Sur le fond, le CERES a toujours, face aux sociaux-libéraux de l’époque, tenu fermement la perspective d’une rupture profonde avec le capitalisme. Confronté à la première crise économique d’ampleur et au début de la reconquête des possédants, le CERES des années 70 a expliqué inlassablement que l’issue à la crise ne pouvait être que socialiste. Construire une économie débarrassée de la dictature des actionnaires et des banquiers, permettant de satisfaire les besoins sociaux en dégageant la production de l’impératif du profit maximum, est d’une actualité brûlante après la débâcle financière de 2008. Nationaliser les banques, reprendre le contrôle démocratique du crédit, soustraire au privé et à l’appétit des rentiers des pans entiers de l’économie (eau, énergie, Télécom, Poste, logement…) sont des idées qui n’ont pas pris une ride en ce début de XXIème siècle. De même, remettre au goût du jour le concept d’autogestion reste pertinent. Une autogestion qui, dans le cadre d’un plan de nationalisation et d’un droit du travail protecteur pour tous, permettrait aux salariés de reprendre la main sur leur outil de travail et de définir ainsi collectivement la production. Le fameux triptyque du CERES (Nationalisation. Planification. Autogestion) offre encore des pistes pour ceux qui veulent en finir avec le libéralisme et tirer les leçons des renoncements de la gauche dans les années 80 et 90. Plus que de simples slogans, ils sont de vraies invitations à l’action et à l’audace. On retrouve la même actualité du CERES sur les questions européennes et internationales. Une constante méfiance devant une construction européenne libérale, tournant le dos aux peuples, une dénonciation implacable de l’impérialisme et de son corolaire atlantiste étaient quelques-uns des points centraux du courant. Là encore, trente ans plus tard, ces idées gardent toute leur force. Face à une Europe autoritaire, niant la souveraineté populaire pour imposer des politiques d’austérité et antisociales sur tout le continent, les idées du CERES donnent matière à réflexion. Il en est de même face aux guerres étatsuniennes contre le terrorisme et autres interventions colonialistes récentes.
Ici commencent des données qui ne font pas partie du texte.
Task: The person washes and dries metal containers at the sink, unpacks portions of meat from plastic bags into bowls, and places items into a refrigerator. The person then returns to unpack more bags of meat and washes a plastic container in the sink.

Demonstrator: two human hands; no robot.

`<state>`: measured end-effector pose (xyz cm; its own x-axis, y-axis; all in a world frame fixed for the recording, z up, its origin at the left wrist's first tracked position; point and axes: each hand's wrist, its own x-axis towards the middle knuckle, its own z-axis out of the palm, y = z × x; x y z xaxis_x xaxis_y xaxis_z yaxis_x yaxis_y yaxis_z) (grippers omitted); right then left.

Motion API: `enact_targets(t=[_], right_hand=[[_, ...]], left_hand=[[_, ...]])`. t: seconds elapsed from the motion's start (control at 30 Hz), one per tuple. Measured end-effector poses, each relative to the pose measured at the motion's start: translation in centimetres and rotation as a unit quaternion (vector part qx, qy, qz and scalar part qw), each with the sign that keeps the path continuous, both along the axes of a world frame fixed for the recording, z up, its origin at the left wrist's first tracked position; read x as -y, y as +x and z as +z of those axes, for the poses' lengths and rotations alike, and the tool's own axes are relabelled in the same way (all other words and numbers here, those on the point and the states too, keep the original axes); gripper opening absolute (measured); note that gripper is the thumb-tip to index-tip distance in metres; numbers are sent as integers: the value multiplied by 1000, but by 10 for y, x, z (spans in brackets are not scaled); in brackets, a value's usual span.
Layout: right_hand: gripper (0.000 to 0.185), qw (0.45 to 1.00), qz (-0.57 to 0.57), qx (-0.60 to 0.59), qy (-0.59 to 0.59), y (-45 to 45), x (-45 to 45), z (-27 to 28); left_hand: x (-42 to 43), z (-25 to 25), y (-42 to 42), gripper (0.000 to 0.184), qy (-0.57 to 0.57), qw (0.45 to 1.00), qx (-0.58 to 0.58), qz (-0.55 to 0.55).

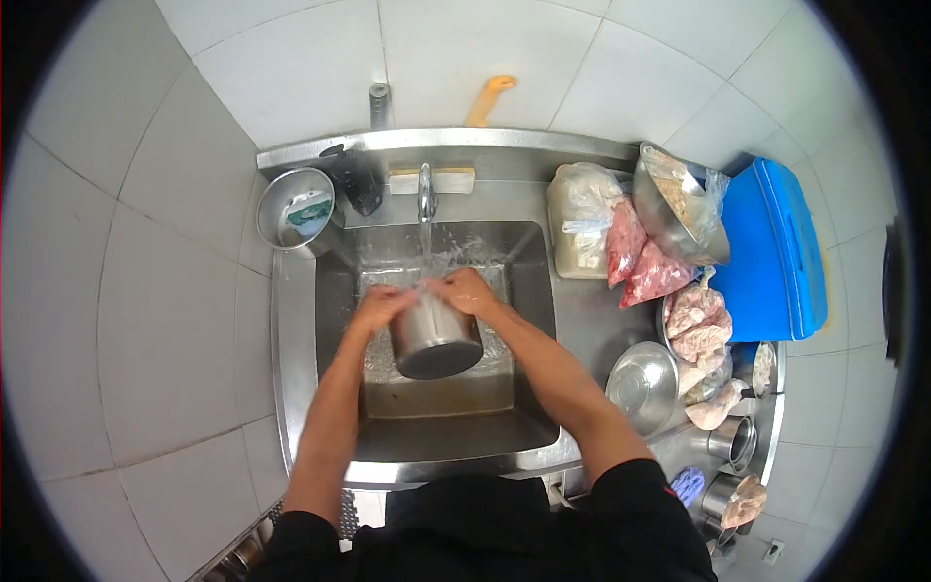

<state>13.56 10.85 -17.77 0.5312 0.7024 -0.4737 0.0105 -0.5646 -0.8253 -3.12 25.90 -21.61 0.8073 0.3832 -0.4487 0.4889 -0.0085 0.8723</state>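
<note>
Pot: one metal pot (436,339), in the centre of the frame, inside the sink (436,441); tilted, its dark base toward the bottom of the frame and its mouth end toward the faucet (426,194).
Left hand: the hand (386,306) is at the pot's upper left edge, fingers curled part-way in against the rim; outline blurred, exact grip cannot be told.
Right hand: the other hand (467,291) is at the upper right edge, fingers bent over the rim area; degree of closure cannot be told, splash and blur noted.
Water: running from the faucet, splashing about both hands.
Upper left of frame: a round metal container (325,233) holding a green and blue cloth (310,215); a black bag (359,184) just beside it.
Upper right of frame: a large clear bag (579,228), bags of red meat (652,274), a tilted metal bowl (690,231) and a blue box (761,262).
Right of frame: an empty-looking shallow bowl (642,388) on the worktop (582,325), near pale raw meat pieces (700,320).
</note>
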Motion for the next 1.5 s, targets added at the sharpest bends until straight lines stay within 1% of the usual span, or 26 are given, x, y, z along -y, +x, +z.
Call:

Dans l’actuelle campagne électorale et dans la perspective d’un gouvernement de gauche, nous pouvons d’ores et déjà, en nous inspirant du CERES, dessiner les grands axes d’une politique réellement alternative :

  • Une politique internationaliste et anti-impérialiste qui retire la France de l’OTAN et les soldats français d’Afghanistan,

  • Une politique européenne conséquente refusant d’appliquer les directives libérales et menant le combat, en s’appuyant sur les peuples, pour la réorientation de l’UE vers un espace de solidarité et de progrès,

  • Un gouvernement n’ayant pas peur de la mobilisation populaire et s’appuyant sur elle pour avancer,

  • Un gouvernement qui referme la parenthèse libérale de 1983 en remettant à l’ordre du jour l’édification d’une VIème République sociale qui partage les richesses en faveur de ceux qui travaillent.

En 1978, le CERES écrivait : « il faut que cela soit dit et répété : nous pensons que le socialisme ne se décrète pas, qu’il est le fruit d’une lutte, qu’un gouvernement de gauche qui nous rencontrerait pas l’écho au sein de la masse des travailleurs et ne déclencherait pas d’élan d’enthousiasme populaire, n’exprimerait en rien les puissantes aspirations au changement qui se font sentir partout dans le pays ».

En ce mois d’avril 2012, permettre ce changement, c’est d’abord chasser Sarkozy en votant massivement à gauche au 1er tour et en soutenant le mieux placé pour battre l’UMP au second tour, c’est ensuite créer les conditions d’une offensive sociale permettant d’ouvrir la voie au socialisme.